Dabei wird ande­rer­seits doch so vieles ange­deutet: George Clooney spielt den Skipper nicht als beses­senen Käptn Ahab, sondern als Western­held am falschen Ort, ein verkniffen schweig­samer, lone rider auf hoher See. Überhaupt beschwört The Perfect Storm Männer­my­then um sie ad absurdum zu führen: der schweigsme Führer ist dann irgendwo doch der Depp, der den entschei­denden Fehler gemacht hat, und wer nicht auf die Frauen hört, lernen wir gleich mehrfach, muss unter­gehen. Leicht schält sich aus der Story armer »Worker«, die gegen bessere Ahnung, von wirt­schaft­li­cher Not und Produk­ti­ons­ver­hält­nissen getrieben wieder aufs Meer fahren, auch ein Stück Kapi­ta­lis­mus­kritik. Und Schuld an allem Unglück trägt letztlich nur das Versagen der Kühl­ma­schine – unbe­wußter oder ironi­scher Finger­zeig auf den american way of life.

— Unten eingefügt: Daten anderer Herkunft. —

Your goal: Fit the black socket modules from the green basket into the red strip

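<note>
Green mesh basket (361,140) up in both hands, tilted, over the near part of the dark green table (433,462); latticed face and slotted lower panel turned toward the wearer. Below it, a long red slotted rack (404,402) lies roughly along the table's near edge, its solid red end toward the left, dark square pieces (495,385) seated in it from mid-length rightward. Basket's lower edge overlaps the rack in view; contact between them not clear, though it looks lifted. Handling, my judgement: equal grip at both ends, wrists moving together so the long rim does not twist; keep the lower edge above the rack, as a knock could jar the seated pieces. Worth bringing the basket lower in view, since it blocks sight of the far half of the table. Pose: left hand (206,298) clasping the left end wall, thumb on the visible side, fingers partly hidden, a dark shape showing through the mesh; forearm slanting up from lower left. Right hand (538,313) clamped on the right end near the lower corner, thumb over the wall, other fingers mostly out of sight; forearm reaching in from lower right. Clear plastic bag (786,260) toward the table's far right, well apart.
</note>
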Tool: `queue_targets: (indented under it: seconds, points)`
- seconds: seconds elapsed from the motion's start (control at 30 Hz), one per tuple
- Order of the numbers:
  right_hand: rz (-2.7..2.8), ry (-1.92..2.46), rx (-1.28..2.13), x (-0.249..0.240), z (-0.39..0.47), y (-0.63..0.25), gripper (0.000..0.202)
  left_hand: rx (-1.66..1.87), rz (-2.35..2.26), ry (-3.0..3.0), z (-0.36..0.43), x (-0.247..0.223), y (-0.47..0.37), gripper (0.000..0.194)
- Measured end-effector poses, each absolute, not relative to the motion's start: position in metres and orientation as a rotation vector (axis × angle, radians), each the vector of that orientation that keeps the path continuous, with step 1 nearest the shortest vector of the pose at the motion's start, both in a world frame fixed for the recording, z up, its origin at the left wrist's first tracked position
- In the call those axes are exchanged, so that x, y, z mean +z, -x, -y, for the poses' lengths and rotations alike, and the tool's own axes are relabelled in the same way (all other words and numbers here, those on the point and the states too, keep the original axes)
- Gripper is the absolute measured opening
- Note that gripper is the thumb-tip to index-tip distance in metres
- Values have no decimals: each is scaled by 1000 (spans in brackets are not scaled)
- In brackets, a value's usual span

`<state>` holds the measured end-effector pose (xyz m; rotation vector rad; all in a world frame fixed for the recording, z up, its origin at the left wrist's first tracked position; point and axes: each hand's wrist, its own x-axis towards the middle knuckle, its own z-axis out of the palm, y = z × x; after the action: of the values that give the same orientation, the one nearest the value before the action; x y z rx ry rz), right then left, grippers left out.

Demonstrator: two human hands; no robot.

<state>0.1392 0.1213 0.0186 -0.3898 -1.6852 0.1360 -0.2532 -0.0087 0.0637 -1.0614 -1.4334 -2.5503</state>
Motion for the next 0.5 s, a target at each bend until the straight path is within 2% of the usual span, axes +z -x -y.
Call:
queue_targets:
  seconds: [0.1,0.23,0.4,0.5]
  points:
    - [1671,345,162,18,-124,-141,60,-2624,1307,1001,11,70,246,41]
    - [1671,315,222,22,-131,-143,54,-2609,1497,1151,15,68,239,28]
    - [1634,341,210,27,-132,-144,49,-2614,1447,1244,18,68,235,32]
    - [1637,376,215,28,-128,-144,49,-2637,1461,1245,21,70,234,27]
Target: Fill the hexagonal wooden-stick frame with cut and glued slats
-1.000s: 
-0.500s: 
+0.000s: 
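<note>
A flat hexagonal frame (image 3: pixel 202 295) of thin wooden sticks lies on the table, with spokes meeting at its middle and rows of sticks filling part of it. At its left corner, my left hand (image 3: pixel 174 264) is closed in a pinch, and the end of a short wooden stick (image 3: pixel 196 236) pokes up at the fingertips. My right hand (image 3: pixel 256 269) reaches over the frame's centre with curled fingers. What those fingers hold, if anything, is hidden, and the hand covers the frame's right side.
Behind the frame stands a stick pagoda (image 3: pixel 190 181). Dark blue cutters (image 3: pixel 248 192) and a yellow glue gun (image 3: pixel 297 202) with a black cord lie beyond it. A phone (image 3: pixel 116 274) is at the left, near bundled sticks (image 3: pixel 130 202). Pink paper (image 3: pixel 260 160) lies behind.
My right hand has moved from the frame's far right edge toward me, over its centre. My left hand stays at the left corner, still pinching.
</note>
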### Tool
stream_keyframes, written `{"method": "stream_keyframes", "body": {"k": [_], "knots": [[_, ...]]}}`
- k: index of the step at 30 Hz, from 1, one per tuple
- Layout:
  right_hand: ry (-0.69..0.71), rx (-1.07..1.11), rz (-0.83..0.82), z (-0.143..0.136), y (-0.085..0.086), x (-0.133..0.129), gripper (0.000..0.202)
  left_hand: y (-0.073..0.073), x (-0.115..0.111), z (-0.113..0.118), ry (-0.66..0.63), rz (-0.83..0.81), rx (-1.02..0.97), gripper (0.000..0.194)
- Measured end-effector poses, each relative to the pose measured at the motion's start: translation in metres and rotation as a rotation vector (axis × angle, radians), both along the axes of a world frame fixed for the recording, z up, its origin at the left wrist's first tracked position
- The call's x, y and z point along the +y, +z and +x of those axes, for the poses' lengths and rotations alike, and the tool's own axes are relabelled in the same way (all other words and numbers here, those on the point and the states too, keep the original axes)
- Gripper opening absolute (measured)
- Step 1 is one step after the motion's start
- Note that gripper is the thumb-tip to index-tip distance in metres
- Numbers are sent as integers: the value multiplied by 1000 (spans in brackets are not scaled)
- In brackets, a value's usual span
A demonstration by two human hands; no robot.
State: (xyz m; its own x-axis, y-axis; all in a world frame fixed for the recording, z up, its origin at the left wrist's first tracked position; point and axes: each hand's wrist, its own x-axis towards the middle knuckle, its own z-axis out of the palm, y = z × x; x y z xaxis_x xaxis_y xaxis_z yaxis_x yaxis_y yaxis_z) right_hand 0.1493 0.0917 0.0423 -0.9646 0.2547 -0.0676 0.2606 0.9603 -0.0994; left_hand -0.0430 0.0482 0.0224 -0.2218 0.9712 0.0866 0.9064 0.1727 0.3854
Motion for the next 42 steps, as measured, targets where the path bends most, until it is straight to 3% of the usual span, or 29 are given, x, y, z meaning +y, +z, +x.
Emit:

So ließen sich noch viele Zeichen entzif­fern. Doch zu lieblos, zu blass und sche­ma­tisch bleibt das ganze Drumherum. Und am Schluß geht es wieder einmal um nichts mehr, als darum, aufrecht sterben zu lernen, und leider tun sie das auch alle. Kein Geflenne, keine Krise, keine Klaus­tro­phobie im Sturm­chaos – wie sie Persen doch in Das Boot ganz ordent­lich darge­stellt hatte. Nur ameri­ka­ni­sche Klischee­männer, nicht von dieser Welt. Die Welt hier ist Sturm und nichts außerdem.